Deux ministres actuels ont osé approuver Jean-Pierre Raffarin : le Secrétaire d’État chargé des Transports Dominique Bussereau, ami de longue date, et le Secrétaire d’État chargé du Commerce Hervé Novelli. La Ministre de l’Intérieur Michèle Alliot-Marie serait prête à faire le pas et son compagnon Patrick Ollier (ancien Président de l’Assemblée Nationale) l’a déjà fait.

Parmi les parlementaires qui ont adhéré à la démarche, on peut citer entre autres le maire de Troyes François Baroin (ancien Ministre de l’Intérieur), l’ancien Ministre des Entreprises Renaud Dutreil (qui a complètement échoué à Reims), l’ancien Ministre des Affaires Étrangères Hervé de Charrette, l’ancien Ministre de la Justice Pascal Clément (battu aux cantonales, pourtant président de conseil général sortant), ainsi que le député Loïc Bouvard (Morbihan), le député-maire de Vienne Jacques Rémillet, ainsi qu’un autre député isérois, Georges Colombier, le ‘troisième député MoDem’ Thierry Benoît (Ille-et-Vilaine), et l’ancien ‘dissident’ souverainiste Nicolas Dupont-Aignan (député de l’Essonne).

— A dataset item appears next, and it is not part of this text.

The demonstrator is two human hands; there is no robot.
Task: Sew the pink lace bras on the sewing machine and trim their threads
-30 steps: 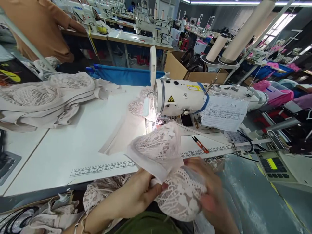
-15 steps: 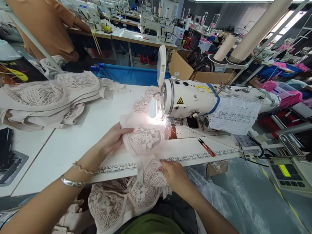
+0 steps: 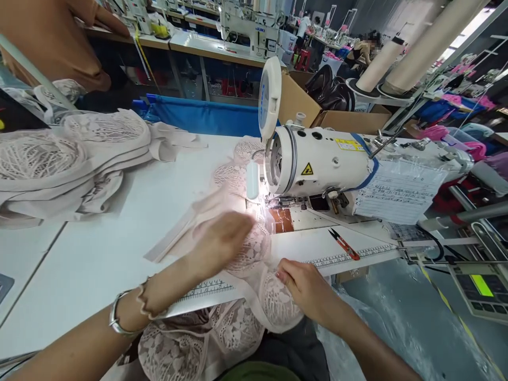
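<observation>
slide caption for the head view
Left hand over a lace bra, right hand holding its nearer cup, at a sewing machine.

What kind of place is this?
Probably a sewing workshop in a clothing factory: a sewing machine sits close by, more machines stand behind, and matching lacy pieces lie stacked on the white table.

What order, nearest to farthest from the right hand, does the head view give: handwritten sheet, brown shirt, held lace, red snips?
1. Held lace: touching right hand.
2. Red snips: on table, rightward.
3. Handwritten sheet: on machine, farther right.
4. Brown shirt: background, far left.
</observation>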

Le député de Nancy Laurent Hénart (ancien secrétaire d’État) est également de la partie, alors qu’il sera le probable successeur de Jean-Louis Borloo à la tête du Parti radical valoisien, ce dernier ayant cependant critiqué l’idée d’une « désunion dans une période où il faut rassembler ». Sa collègue nancéienne Valérie Rosso-Debord l’a également suivi malgré la mission que lui a confiée le Ministre du Travail Xavier Bertrand.

En revanche, initialement approchés, l’ancien ministre Hervé Mariton (villepiniste), et les députés Marc-Philippe Daubresse et Bruno Le Maire (ancien directeur de cabinet de Dominique de Villepin) ont refusé de participer à cette aventure, préférant inaugurer leurs nouvelles responsabilités au sein de l’UMP.

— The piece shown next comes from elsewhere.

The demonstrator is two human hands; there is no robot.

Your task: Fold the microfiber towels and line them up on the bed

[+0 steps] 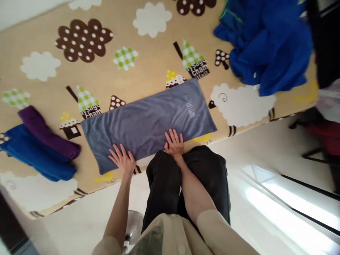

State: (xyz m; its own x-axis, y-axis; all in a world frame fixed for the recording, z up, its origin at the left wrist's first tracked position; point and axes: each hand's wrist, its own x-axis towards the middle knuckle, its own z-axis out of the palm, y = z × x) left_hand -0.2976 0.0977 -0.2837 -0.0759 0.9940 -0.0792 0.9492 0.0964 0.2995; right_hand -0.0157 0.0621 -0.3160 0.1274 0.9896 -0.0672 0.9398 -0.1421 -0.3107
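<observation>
A grey-blue towel [148,122] lies spread in a long strip across the patterned cloth, with small pale lettering near its right end and a white tag on its far edge. Both hands rest on its near edge. My left hand [124,160] lies flat with fingers spread, toward the towel's left part. To the right of it, my right hand [174,143] also lies flat, fingers apart, close to the middle of the near edge. Neither hand grasps anything. Slight wrinkles run across the towel's surface.
Left of the towel lie a rolled or folded purple cloth [49,132] and a folded blue cloth [37,154]. A heap of blue cloths [273,46] sits at the far right of the beige patterned cover [106,79]. A dark red item [328,138] stands beyond the right edge.
</observation>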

Dans les parlementaires de la première heure, il y a aussi la sénatrice Fabienne Keller, ancienne maire de Strasbourg (largement battue en mars 2008).

Parmi les non-parlementaires, cette initiative a été approuvée par l’ancien ministre et ancien maire d’Amiens Gilles de Robien ainsi que par l’ancien député-maire de Rouen Pierre Albertini, l’ancien maire de Toulouse Jean-Luc Moudenc, l’ancien maire d’Angoulême Philippe Mottet, l’ancien député-maire de Pacé Philippe Rouault (Ille-et-Vilaine), l’ancien député grenoblois Richard Cazenave et le conseiller municipal de Grenoble Matthieu Chamussy (ces deux derniers voyant dans la création de l’UDP un échappatoire à Alain Carignon qui contrôle l’UMP de l’Isère).

Ce qui a fait dire perfidement au secrétaire général de l’UMP Patrick Devedjian que « l’UDP [était] le rassemblement des ex- et des anciens notables ». ajoutant qu’il ne manquerait plus que Philippe Douste-Blazy pour que tout le monde soit au complet.

Dans les coulisses…

Cette conférence de presse a fait appel donc à un peu d’audace de la part de quelques responsables UMP.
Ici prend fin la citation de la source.